▸ Goal of the exercise
Copy each line of the records that contains the word "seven".

▸ Source information
=== Begin Enclosure ===

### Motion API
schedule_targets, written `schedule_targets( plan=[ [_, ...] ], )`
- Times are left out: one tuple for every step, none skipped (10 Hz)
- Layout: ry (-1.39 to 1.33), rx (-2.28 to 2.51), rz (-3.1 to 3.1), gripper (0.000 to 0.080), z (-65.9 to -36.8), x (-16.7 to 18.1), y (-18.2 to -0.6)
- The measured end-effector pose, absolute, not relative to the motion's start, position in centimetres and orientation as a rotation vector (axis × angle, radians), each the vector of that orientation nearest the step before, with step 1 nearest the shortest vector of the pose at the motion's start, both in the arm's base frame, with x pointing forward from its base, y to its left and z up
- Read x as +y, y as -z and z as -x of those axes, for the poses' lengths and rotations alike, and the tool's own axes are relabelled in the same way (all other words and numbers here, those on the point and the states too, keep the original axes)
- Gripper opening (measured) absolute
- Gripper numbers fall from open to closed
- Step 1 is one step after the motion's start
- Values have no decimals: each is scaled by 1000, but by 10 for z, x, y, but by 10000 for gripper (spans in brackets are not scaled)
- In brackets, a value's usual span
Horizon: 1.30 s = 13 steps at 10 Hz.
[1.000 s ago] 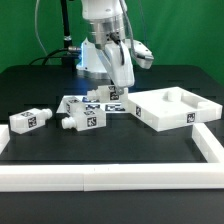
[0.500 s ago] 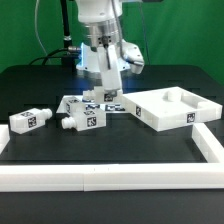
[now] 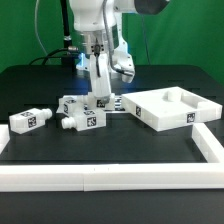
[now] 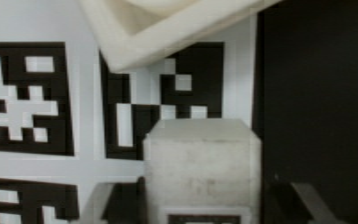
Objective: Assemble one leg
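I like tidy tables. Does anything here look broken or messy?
Nothing looks broken or spilled. The loose legs just lie on their sides instead of standing: one leg alone at the exterior view's left, the other legs huddled by the claw.

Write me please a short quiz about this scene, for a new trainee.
1. True or false: the square panel lies to the exterior view's right of the gripper.
2. The leftmost leg in the exterior view is: A) lying alone on the table; B) inside the panel; C) held up in the air.
3. What colour is the table?
Key: 1 true; 2 A; 3 black.
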<state>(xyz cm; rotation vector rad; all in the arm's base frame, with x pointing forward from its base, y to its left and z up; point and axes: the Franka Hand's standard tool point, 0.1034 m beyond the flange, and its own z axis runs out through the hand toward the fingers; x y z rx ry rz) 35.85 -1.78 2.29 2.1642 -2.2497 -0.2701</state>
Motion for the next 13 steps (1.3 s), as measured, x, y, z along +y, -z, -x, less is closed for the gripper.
schedule_targets(
  plan=[
    [271,-2249,-2165,292,-358,-18,-23],
    [271,-2248,-2164,292,-358,-18,-22],
    [272,-2248,-2164,463,-358,-18,-22],
    [279,-2248,-2164,463,-358,-15,-23],
    [344,-2214,-2200,611,-360,-5,-32],
    [392,-2187,-2246,639,-371,0,-48],
    [412,-2158,-2292,639,-379,5,-61],
    [426,-2063,-2384,648,-386,13,-73],
    [404,-1952,-2478,648,-393,20,-77],
    [414,-1946,-2474,649,-390,23,-73],
    [414,-1900,-2515,649,-390,22,-73],
    [413,-1818,-2586,649,-390,22,-73],
    [411,-1697,-2681,649,-390,23,-72]
  ],
)
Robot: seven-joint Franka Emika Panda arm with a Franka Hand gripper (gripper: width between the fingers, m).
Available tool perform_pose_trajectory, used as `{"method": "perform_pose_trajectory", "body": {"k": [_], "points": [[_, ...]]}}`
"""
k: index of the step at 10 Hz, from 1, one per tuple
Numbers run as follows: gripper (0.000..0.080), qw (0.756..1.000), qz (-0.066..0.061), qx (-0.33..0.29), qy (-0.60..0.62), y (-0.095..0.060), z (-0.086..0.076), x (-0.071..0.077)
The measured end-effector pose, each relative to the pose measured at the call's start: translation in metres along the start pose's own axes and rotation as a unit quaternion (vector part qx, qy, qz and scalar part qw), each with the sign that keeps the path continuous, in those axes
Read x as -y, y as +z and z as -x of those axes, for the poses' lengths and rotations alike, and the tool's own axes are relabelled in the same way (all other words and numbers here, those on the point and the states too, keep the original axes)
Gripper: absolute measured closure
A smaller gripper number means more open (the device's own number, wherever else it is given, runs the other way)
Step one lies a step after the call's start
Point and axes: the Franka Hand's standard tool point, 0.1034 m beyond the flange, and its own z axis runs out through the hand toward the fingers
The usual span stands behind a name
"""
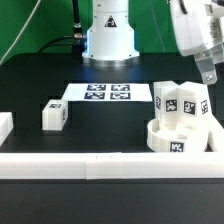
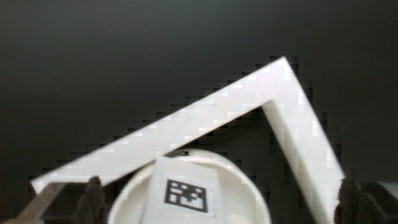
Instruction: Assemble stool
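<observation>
Well, from where I stand the gripper (image 1: pixel 206 70) hangs above and just behind the seat (image 1: pixel 160 138), which sits on the black table (image 1: pixel 30 85) at the exterior view's right, tucked close to the long white rail (image 1: pixel 90 162) along the front. Two legs (image 1: pixel 170 100) stand upright on the seat, side by side, tags facing out. A loose leg (image 1: pixel 54 115) stands well apart, toward the exterior view's left, beyond the marker board (image 1: pixel 105 92).

In the wrist view the two dark fingers (image 2: pixel 82 200) are spread wide with nothing between them but air. A rounded white tagged part (image 2: pixel 183 190) lies below, though I cannot tell whether it is a leg end or the seat.

The risk, I think, is in the descent. If the arm comes down off-centre, one finger could strike a standing leg instead of straddling it. That might skew the leg in its socket or shove the seat against the rail. A grip taken too high or askew could also slip while turning. The third leg has yet to be fetched from across the table.
</observation>
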Motion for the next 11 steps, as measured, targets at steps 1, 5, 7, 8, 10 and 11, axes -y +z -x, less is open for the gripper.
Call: {"method": "perform_pose_trajectory", "body": {"k": [1,5,7,8,10,11], "points": [[0.0151,0.996,0.027,0.001,-0.081,0.0020,0.0003,-0.0029],[0.0151,0.938,0.053,0.007,-0.342,-0.0035,0.0023,0.0053],[0.0151,0.922,0.053,0.009,-0.383,-0.0029,0.0018,0.0050],[0.0151,0.904,0.053,0.011,-0.423,-0.0029,0.0015,0.0051],[0.0151,0.834,0.069,-0.002,-0.547,-0.0014,0.0008,0.0013],[0.0151,0.797,0.074,-0.005,-0.600,-0.0011,0.0013,0.0005]]}}
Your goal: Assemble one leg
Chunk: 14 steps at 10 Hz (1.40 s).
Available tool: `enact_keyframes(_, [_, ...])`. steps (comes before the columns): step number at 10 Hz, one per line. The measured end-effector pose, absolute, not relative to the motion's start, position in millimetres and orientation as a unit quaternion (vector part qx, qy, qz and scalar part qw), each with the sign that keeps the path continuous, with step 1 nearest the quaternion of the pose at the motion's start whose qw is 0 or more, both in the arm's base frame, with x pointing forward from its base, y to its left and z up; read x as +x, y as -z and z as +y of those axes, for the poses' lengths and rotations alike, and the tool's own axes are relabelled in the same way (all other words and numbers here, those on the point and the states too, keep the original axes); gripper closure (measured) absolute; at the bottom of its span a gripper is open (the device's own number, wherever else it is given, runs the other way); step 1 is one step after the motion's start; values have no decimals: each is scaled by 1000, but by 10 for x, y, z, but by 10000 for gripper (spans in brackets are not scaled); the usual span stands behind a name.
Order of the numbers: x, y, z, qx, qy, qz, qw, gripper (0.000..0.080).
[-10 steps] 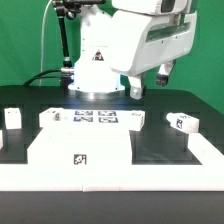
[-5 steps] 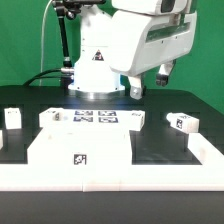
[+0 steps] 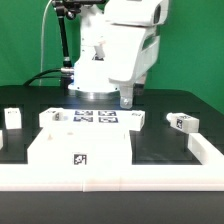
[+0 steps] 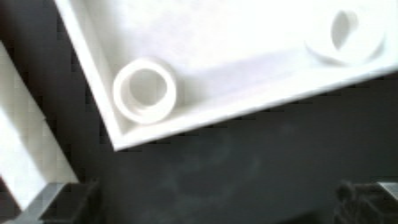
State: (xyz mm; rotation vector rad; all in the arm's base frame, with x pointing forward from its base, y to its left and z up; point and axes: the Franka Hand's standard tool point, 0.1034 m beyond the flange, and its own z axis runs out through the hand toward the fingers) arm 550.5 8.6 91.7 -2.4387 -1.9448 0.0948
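1. Leg [image 3: 181,123] lay on the black table [image 3: 160,143] at the exterior view's right, tag visible, touching nothing, well apart from the gripper.
2. Nearest the camera, a white fence [image 3: 110,180] ran along the table's front and up its right side.
3. Behind it a big white panel [image 3: 80,145] lay with one tag on its near side. The wrist view showed its corner with two round sockets [image 4: 143,88].
4. Marker board [image 3: 97,117] lay just behind the panel.
5. Another small white post [image 3: 12,116] sat at the exterior view's left.
6. Gripper [image 3: 130,97] hung above the marker board's right end, jaws spread, nothing between them. Fingertips [image 4: 63,200] showed wide apart over bare table near the panel corner.
7. Robot base [image 3: 95,75] stood at the back.
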Motion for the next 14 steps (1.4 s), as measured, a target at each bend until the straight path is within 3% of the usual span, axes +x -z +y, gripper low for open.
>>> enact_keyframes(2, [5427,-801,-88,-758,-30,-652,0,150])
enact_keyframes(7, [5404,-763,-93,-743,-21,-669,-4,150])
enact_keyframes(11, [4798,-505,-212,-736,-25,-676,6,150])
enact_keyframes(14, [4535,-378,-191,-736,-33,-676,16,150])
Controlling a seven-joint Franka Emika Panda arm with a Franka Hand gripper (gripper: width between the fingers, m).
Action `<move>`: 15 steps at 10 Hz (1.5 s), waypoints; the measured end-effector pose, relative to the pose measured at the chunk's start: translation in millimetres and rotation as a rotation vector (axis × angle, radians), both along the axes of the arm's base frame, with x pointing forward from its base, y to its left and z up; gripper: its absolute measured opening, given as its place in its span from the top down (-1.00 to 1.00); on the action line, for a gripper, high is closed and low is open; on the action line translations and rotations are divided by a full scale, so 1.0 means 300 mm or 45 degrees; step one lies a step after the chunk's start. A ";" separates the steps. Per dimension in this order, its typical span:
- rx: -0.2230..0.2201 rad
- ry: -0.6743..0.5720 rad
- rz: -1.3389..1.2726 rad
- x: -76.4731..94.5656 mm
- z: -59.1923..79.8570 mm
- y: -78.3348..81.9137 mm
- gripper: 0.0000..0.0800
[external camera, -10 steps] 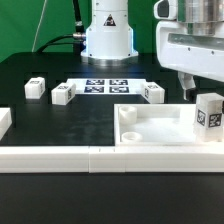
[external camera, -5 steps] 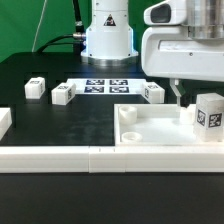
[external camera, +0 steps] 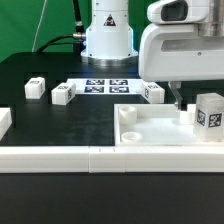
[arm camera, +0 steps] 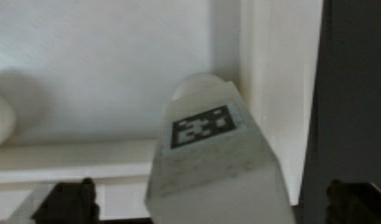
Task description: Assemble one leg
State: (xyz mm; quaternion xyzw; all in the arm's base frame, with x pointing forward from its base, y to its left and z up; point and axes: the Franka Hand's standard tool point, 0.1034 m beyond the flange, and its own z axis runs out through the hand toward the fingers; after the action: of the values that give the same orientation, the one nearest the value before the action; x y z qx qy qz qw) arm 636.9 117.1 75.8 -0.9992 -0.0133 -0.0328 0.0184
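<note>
A leg (external camera: pixel 209 112), a small white block with a black-and-white tag, stands upright at the right end of the big white tray-like piece (external camera: pixel 150 130). In the wrist view this leg (arm camera: pixel 208 130) lies between my two dark fingertips (arm camera: pixel 71 200), with a gap on each side. My gripper (arm camera: pixel 208 205) is open and touches nothing. In the exterior view the gripper (external camera: pixel 178 97) hangs low over the tray's far right part, close to the leg. Three more legs lie on the black table: two at the left (external camera: pixel 35 88) (external camera: pixel 63 94) and one (external camera: pixel 153 92) behind the tray.
The marker board (external camera: pixel 105 86) lies flat at the back middle, in front of the robot base (external camera: pixel 106 40). A long white rail (external camera: pixel 60 158) runs along the front edge. A round corner hole (external camera: pixel 129 113) shows in the tray's left part.
The arm has shifted toward the exterior view's left and come slightly lower over the tray. The legs and the tray have not moved.
</note>
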 end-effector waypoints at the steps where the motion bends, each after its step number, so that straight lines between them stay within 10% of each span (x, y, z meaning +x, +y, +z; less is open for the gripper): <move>1: -0.006 -0.003 0.088 0.001 0.000 -0.005 -0.62; 4: -0.005 -0.003 0.085 0.001 -0.001 -0.005 -0.37; 6: -0.001 -0.001 0.035 0.000 -0.001 -0.004 0.27; 15: 0.094 0.053 -1.294 -0.003 -0.003 -0.003 0.27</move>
State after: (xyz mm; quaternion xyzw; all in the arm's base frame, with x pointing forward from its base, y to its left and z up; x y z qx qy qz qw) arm 636.0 116.1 74.8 -0.8785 0.4761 -0.0180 0.0355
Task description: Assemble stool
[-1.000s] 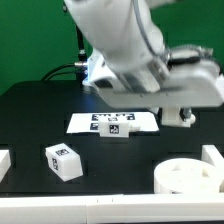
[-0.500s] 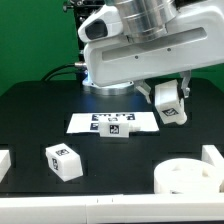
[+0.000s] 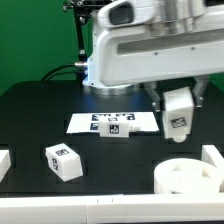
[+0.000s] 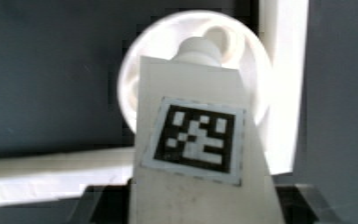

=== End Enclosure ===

▸ Answer to this task
Robot: seven-joint Franka Emika Panda arm with a Franka Hand gripper (gripper: width between the fingers, m).
Controlling a seven-joint Franka Emika Panda arm with a Franka Hand gripper (gripper: width between the fingers, m).

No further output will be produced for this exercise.